**Exercise**
Give the data again in full, without pictures.

**Data segment**
--

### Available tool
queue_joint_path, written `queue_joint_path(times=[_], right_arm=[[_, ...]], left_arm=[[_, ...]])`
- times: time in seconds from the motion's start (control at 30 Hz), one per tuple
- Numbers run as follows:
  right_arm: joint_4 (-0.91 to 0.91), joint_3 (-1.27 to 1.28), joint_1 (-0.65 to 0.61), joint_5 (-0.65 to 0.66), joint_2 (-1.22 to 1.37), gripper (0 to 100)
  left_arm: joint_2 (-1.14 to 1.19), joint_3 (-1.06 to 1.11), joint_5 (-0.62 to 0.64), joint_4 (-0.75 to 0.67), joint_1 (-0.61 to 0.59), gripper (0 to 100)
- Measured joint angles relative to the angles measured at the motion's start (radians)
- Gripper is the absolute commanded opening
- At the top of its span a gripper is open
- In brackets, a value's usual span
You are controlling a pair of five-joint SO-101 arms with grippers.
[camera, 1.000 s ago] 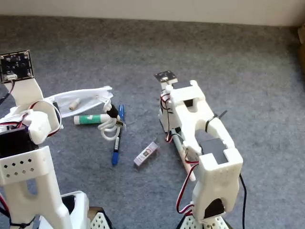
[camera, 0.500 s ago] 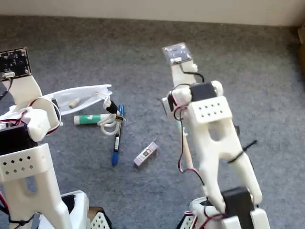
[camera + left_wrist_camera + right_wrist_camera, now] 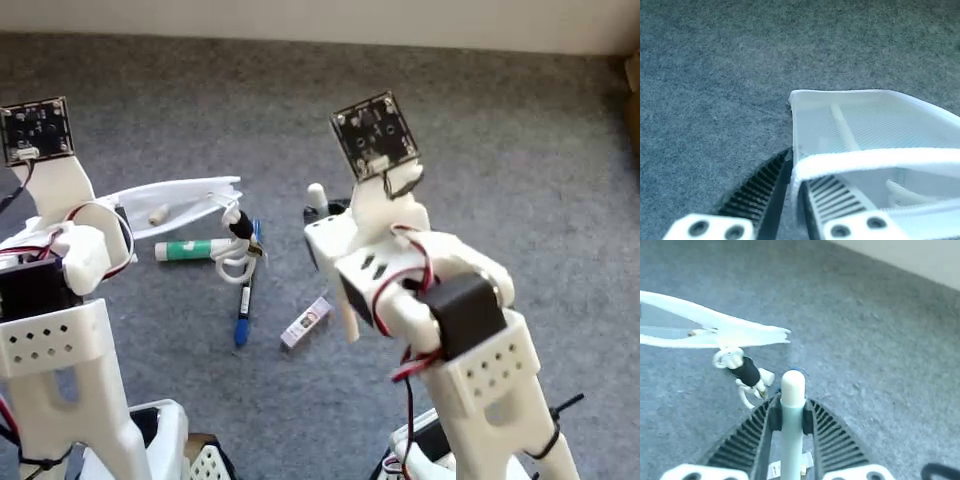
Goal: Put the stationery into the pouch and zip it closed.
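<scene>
White mesh pouch [image 3: 185, 203] sits at ten o'clock on the grey counter [image 3: 520, 120], left fingers [image 3: 765, 180] clamped on its rim; right fingers [image 3: 830, 440], at its three o'clock, clamp a white-capped pen [image 3: 792, 382].

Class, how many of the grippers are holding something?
2. The left gripper is clamped on the pouch at its edge; the right gripper grips a white pen.

L tool [image 3: 792, 170] pinched shut, low; R tool [image 3: 791, 407] pinched shut, arm raised.
</scene>
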Motion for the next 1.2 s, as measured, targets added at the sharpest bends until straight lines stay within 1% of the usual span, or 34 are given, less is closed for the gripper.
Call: queue_joint_path(times=[0.4, 0.83, 1.07, 1.2], right_arm=[[-0.262, 0.000, -0.135, 0.000, -0.140, 0.5], [-0.715, 0.023, -0.256, -0.003, -0.158, 0.5], [-1.111, 0.276, -0.275, -0.003, -0.158, 0.5], [-1.274, 0.400, -0.275, -0.003, -0.157, 0.5]], left_arm=[[0.002, -0.018, 0.000, 0.000, 0.000, 1], [0.002, -0.018, 0.002, 0.000, 0.000, 1], [0.002, -0.018, 0.002, 0.000, 0.000, 1], [0.002, -0.018, 0.002, 0.000, 0.000, 1]])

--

**Solution to this exercise**
### Available tool
queue_joint_path, written `queue_joint_path(times=[_], right_arm=[[_, ...]], left_arm=[[_, ...]])`
- times: time in seconds from the motion's start (control at 30 Hz), one per tuple
- Numbers run as follows:
  right_arm: joint_4 (-0.91 to 0.91), joint_3 (-1.27 to 1.28), joint_1 (-0.65 to 0.61), joint_5 (-0.65 to 0.66), joint_2 (-1.22 to 1.37), gripper (0 to 100)
  left_arm: joint_2 (-1.14 to 1.19), joint_3 (-1.06 to 1.11), joint_5 (-0.62 to 0.64), joint_4 (-0.75 to 0.67), joint_1 (-0.61 to 0.59), gripper (0 to 100)
- Measured joint angles relative to the angles measured at the motion's start (radians)
- Gripper is the absolute commanded opening
- At the top of its span a gripper is open
- In brackets, a value's usual span
You are controlling a pair of five-joint SO-101 arms with grippers.
[camera, 1.000 s ago] 
[camera, 0.500 s ago] 
[camera + left_wrist_camera + right_wrist_camera, now] 
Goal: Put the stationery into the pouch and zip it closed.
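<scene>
White mesh pouch [image 3: 185, 203] sits at ten o'clock on the grey counter [image 3: 520, 120], left fingers [image 3: 765, 180] clamped on its rim; right fingers [image 3: 830, 440], at its three o'clock, clamp a white-capped pen [image 3: 792, 382].

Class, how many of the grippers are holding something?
2. The left gripper is clamped on the pouch at its edge; the right gripper grips a white pen.

L tool [image 3: 792, 170] pinched shut, low; R tool [image 3: 791, 407] pinched shut, arm raised.
</scene>
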Motion for the next 1.2 s, as measured, targets added at the sharpest bends until straight lines stay within 1% of the usual span, or 34 are given, less is closed for the gripper.
Call: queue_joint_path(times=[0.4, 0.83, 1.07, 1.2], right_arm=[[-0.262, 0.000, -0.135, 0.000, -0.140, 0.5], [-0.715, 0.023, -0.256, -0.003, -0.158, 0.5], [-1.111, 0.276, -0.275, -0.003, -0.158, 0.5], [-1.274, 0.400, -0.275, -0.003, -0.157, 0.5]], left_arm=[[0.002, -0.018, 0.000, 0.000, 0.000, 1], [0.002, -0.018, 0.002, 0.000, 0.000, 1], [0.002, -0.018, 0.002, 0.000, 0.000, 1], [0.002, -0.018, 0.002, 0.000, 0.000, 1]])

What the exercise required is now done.